▶ Task directions: Leave out the pictures, and write out exactly the lines from the beginning of the material to the line holding "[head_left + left", that line included, and nothing else.

BEGIN

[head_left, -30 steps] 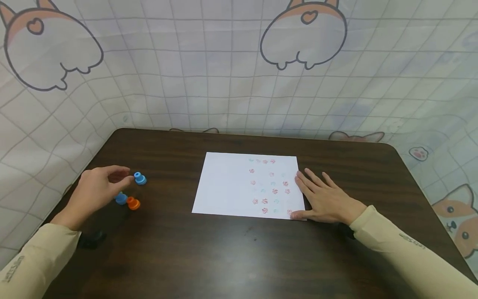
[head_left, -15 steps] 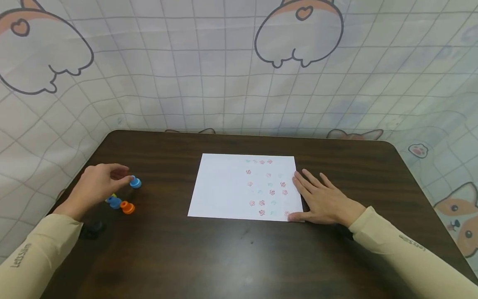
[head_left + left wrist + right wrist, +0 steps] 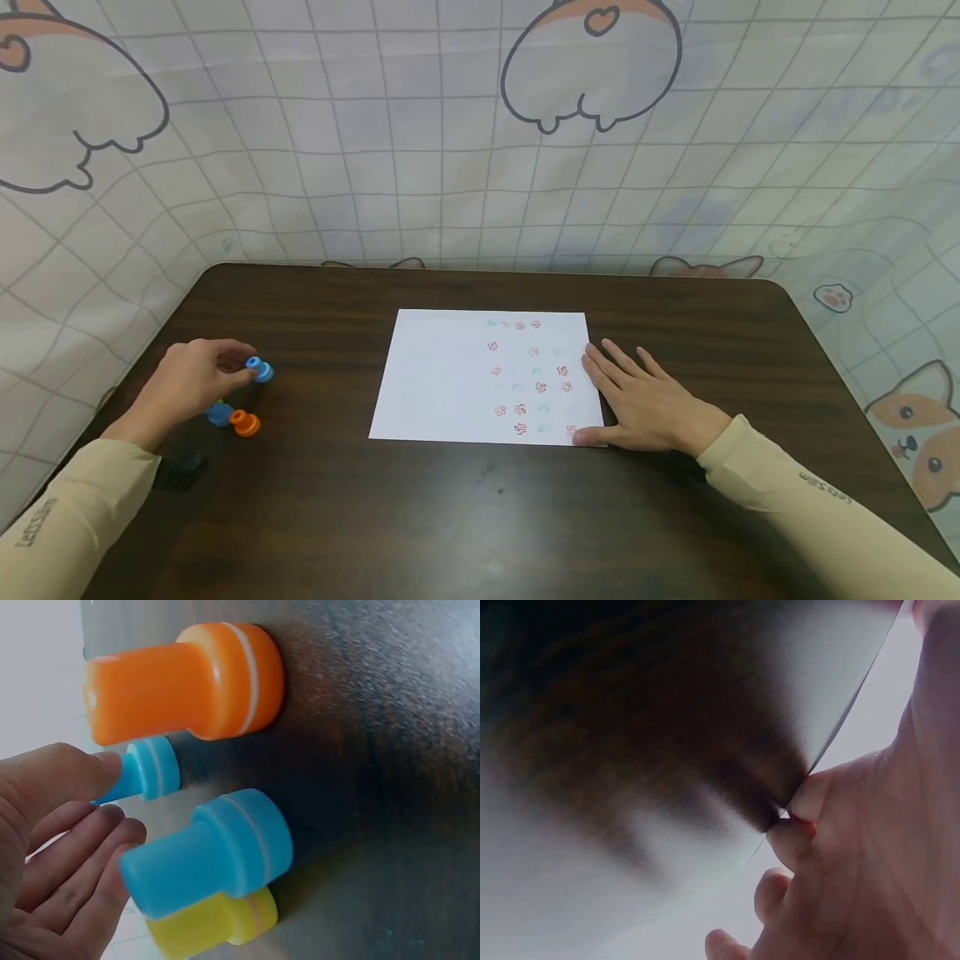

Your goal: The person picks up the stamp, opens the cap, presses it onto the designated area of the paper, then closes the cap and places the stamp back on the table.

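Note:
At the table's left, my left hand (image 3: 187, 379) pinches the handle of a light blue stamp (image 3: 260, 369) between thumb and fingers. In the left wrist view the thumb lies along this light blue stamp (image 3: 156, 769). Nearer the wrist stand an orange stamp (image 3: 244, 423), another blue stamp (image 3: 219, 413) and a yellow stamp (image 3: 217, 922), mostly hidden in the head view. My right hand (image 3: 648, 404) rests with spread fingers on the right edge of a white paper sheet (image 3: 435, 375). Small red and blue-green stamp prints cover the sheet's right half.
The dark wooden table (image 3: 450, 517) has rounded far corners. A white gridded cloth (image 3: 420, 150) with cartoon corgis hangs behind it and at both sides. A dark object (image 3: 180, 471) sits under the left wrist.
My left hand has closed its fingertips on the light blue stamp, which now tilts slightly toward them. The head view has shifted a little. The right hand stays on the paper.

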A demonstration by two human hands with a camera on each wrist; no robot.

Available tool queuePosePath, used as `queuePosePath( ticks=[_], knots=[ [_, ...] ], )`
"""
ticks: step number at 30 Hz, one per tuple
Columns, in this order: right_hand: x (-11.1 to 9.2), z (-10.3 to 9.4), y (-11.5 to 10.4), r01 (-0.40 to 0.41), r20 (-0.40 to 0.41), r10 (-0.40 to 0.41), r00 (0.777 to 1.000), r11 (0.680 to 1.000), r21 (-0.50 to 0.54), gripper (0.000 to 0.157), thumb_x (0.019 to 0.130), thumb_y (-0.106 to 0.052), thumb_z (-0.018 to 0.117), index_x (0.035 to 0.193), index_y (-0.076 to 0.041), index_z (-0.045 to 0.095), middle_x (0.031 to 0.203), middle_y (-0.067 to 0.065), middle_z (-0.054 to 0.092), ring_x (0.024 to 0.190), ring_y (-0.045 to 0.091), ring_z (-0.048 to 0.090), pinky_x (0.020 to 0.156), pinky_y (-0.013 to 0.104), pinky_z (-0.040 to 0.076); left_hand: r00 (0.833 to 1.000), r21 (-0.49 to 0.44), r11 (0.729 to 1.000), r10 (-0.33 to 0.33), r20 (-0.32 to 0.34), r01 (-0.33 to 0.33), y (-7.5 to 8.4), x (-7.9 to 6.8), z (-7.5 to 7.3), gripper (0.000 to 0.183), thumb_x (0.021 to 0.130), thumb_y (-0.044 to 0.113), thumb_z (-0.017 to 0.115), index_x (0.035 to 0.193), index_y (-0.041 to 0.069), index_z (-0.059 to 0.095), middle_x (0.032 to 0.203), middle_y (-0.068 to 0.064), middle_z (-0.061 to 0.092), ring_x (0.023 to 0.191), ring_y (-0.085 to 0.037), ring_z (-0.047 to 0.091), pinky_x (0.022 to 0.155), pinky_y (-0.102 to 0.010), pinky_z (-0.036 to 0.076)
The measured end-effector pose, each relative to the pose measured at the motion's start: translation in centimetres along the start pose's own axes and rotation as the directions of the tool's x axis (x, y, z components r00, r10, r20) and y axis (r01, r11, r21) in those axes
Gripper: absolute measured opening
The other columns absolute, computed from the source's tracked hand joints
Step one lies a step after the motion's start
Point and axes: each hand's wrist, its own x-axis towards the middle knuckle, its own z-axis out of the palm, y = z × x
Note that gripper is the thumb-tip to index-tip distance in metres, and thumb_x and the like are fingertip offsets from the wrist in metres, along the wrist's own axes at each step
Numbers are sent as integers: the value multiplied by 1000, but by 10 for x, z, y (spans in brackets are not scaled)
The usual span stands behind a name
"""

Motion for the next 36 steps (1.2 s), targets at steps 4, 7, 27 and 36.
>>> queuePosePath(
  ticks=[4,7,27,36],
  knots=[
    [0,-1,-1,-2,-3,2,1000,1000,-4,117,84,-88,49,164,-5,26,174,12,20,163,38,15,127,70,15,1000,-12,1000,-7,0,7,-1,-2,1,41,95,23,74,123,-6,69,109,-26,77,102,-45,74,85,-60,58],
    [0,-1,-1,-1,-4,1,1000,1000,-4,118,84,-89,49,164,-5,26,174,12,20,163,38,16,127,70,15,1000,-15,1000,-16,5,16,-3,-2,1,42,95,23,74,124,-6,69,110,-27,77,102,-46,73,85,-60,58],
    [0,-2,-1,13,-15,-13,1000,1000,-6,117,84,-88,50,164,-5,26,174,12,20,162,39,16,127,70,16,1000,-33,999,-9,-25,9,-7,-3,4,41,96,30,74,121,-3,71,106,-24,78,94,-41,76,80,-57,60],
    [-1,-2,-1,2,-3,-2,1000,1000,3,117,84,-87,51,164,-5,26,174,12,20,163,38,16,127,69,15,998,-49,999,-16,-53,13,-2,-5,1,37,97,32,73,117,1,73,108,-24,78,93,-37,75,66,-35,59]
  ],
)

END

▶ Exercise solution:
[head_left, -30 steps] 
[head_left, -15 steps] 
[head_left + left wrist + right wrist, +0 steps] 

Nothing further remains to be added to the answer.